Published on July 7, 2019. cloud (3), infrastructure (38)

When I wrote about the public cloud evolving the role of infrastructure engineering, I sort of imagined that the precursor question–should we run our infrastructure on the public cloud?–was already quite settled. Unexpectedly, it’s a discussion that I find myself having more rather than less frequently each year, so I’ve taken some time to structure and document my thinking.

In short: run on the public cloud unless (1) it prevents you from executing on your core competency or (2) your workloads are expensive and require a specialized hardware profile that doesn’t align with the general purpose computation favored by the public cloud’s economics.

Structure here is (a) start with a review of advantages of both datacenter and public cloud approaches, (b) follow with a review of how some modern companies are approaching this problem, and (c) then end with how companies should make this decision for themselves.

Datacenters

Running your own datacenters is good for:

Investing into your core competencies in ways that don’t align with cloud vendors’ generalized workloads.
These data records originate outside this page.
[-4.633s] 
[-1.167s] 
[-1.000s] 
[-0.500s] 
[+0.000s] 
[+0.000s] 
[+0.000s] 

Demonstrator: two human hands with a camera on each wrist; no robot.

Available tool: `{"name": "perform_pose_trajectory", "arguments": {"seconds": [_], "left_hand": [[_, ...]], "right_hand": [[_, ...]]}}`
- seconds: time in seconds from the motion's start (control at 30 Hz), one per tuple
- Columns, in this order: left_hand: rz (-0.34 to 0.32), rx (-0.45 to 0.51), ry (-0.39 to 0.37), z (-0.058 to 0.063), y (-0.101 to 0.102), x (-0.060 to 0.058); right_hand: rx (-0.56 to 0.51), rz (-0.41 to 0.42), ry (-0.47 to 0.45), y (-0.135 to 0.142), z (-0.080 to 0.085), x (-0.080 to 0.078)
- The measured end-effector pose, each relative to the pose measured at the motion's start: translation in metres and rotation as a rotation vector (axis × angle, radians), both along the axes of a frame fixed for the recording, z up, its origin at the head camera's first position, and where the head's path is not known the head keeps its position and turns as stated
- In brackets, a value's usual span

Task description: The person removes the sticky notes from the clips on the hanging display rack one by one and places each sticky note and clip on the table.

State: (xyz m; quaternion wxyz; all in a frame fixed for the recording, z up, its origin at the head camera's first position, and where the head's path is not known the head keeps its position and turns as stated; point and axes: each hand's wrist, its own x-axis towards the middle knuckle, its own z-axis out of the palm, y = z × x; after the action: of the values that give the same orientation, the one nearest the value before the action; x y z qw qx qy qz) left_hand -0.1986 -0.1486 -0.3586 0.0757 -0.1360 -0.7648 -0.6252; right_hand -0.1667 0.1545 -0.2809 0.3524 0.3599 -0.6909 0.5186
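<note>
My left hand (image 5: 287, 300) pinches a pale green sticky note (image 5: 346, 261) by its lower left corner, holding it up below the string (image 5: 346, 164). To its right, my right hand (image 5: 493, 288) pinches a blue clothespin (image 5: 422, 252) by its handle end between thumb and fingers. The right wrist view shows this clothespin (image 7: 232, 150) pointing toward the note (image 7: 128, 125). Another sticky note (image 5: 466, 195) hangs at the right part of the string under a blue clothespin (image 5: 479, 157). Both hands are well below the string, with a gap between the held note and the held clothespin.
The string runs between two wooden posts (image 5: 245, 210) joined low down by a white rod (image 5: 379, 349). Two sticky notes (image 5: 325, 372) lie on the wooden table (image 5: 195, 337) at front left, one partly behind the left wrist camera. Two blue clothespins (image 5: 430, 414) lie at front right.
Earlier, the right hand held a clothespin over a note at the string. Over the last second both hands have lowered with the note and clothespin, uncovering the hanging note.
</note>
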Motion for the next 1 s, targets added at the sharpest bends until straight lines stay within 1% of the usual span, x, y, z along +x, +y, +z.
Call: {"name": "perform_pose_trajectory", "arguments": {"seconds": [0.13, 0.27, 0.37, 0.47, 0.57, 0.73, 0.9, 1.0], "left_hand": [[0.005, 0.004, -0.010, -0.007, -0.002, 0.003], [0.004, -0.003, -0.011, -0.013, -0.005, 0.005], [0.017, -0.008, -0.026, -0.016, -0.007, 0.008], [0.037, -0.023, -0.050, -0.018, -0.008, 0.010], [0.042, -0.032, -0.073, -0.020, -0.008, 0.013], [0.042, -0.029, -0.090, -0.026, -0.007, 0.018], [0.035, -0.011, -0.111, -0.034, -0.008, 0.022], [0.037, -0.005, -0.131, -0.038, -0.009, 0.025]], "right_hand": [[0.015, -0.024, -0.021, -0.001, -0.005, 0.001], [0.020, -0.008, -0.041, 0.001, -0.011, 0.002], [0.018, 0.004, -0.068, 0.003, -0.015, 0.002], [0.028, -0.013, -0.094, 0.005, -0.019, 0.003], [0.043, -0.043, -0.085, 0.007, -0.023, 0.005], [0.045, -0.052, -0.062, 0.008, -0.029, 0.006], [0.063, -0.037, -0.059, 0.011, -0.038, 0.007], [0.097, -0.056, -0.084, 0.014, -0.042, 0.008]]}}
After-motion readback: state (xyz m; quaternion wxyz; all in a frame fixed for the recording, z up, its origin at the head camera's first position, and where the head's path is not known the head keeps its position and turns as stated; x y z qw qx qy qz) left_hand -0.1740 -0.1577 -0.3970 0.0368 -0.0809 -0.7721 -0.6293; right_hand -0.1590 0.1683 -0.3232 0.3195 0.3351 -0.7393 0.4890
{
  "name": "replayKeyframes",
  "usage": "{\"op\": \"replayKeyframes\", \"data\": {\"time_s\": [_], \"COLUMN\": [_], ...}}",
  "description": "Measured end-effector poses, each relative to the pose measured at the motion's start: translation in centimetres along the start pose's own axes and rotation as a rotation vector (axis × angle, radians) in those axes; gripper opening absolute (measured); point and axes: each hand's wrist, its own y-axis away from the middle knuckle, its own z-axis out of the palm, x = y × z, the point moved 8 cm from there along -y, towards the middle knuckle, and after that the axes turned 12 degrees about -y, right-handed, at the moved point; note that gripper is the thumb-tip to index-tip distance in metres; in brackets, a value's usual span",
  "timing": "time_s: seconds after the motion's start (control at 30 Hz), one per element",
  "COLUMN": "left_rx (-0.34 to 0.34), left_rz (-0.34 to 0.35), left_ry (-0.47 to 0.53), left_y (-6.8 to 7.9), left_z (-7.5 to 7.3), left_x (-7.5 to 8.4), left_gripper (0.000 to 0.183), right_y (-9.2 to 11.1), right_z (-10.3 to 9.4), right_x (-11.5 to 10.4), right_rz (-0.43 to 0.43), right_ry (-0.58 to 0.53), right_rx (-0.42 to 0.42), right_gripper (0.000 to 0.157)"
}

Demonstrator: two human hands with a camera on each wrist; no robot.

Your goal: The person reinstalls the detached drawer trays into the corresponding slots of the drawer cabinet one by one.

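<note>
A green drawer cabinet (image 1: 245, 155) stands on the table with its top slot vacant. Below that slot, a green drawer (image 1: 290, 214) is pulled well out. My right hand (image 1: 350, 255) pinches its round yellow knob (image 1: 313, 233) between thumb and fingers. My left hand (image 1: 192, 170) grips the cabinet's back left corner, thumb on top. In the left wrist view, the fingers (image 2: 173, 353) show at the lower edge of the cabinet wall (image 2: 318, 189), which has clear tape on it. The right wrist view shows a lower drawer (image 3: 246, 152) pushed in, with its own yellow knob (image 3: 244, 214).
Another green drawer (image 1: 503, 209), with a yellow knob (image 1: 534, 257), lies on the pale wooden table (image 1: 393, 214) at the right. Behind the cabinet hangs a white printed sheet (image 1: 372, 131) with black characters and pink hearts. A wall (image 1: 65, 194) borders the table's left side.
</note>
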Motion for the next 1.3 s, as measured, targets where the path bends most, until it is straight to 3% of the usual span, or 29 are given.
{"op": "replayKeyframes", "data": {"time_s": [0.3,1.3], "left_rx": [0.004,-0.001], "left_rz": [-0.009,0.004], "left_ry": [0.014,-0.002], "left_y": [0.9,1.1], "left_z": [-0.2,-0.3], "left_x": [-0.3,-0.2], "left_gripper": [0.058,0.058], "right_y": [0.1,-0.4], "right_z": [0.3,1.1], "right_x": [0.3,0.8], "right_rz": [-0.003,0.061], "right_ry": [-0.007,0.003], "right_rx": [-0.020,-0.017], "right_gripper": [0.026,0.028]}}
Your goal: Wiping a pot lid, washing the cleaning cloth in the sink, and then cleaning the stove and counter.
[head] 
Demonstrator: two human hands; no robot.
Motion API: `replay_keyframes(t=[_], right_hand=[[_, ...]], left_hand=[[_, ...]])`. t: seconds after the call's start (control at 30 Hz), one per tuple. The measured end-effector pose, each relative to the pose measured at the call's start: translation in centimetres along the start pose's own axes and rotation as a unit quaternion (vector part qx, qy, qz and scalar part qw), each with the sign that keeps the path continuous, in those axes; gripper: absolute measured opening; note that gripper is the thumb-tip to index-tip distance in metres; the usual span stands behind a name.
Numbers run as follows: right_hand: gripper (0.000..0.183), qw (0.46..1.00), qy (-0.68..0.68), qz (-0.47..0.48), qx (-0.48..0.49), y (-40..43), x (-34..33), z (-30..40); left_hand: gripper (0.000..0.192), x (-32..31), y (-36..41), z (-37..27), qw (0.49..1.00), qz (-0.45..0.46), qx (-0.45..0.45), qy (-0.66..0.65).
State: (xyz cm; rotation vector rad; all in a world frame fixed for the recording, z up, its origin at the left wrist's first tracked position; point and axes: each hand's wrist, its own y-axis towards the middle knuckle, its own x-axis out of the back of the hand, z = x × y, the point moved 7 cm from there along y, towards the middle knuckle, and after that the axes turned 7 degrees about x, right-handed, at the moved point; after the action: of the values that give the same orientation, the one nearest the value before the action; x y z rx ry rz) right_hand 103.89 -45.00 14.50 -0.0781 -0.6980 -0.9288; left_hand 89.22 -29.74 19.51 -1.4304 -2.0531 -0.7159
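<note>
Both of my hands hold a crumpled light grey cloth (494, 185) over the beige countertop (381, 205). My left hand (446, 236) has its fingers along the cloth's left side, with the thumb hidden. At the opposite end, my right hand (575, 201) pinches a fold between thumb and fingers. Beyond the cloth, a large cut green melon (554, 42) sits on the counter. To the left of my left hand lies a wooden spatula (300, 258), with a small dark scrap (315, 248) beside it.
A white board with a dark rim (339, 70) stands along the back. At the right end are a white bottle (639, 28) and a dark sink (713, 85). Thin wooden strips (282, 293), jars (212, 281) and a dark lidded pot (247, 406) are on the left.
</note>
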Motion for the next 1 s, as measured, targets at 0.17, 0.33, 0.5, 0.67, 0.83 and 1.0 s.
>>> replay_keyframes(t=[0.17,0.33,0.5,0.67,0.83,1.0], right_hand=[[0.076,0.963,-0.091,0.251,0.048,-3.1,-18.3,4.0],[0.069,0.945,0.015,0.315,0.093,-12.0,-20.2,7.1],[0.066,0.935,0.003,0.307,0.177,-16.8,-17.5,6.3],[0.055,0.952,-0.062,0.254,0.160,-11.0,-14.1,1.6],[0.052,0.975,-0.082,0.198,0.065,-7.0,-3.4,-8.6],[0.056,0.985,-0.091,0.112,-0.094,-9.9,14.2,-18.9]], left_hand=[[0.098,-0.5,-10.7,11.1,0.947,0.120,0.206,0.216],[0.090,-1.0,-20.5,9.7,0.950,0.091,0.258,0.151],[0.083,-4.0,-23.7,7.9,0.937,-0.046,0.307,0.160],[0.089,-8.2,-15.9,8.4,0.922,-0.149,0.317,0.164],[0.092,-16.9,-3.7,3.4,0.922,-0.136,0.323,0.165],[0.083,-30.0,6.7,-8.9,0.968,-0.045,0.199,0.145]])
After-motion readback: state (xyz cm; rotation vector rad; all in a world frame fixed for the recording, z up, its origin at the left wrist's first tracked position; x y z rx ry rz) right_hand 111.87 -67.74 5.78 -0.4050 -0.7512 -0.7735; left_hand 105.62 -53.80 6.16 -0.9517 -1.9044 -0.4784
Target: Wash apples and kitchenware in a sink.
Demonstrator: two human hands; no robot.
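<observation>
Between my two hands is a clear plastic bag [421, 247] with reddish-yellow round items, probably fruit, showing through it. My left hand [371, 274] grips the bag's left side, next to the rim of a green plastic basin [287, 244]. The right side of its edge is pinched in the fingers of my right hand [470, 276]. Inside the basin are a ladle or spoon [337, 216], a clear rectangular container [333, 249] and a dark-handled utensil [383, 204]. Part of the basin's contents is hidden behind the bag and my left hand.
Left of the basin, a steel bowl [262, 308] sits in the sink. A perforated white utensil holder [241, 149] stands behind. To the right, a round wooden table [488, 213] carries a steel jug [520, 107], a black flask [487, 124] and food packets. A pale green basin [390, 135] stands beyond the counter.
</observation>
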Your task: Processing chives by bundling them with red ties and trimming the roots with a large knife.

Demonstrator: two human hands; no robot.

For example, if your core competency was supporting cryptocurrency mining rigs, you could optimize for low power costs at the expense of reduced availability or increased latency, in ways that cloud vendors cannot.
Supplying general purpose computing resources for 30% less cost than the public cloud. “General purpose” here meaning roughly equivalent resources to the public cloud in terms of the ratio of CPU to RAM to IOPS and so on.
Note that this is the best case scenario, requiring excellent execution, but it is a number that I’ve heard multiple companies calculate after performing exhaustive “all in” analysis (e.g. including salaries for folks to operate the infrastructure and so on).
Supporting special purpose workloads, especially workloads benefitting from very large disks with fewer IOPs (clouds are largely moving to SSDs and away from spinning disks), or the sorts of vertical scaling where you need 2U or 4U servers.
These sorts of specialized workloads might be the only way to scale your architecture (which is generally speaking a bad sign, but you do you), and can also be vastly cheaper than alternative approaches due to the quirks of your software.
Meeting data locality or regulatory requirements in a specific market, typically markets where first-tier cloud providers haven’t entered for whatever reasons (too small, too regulated, etc).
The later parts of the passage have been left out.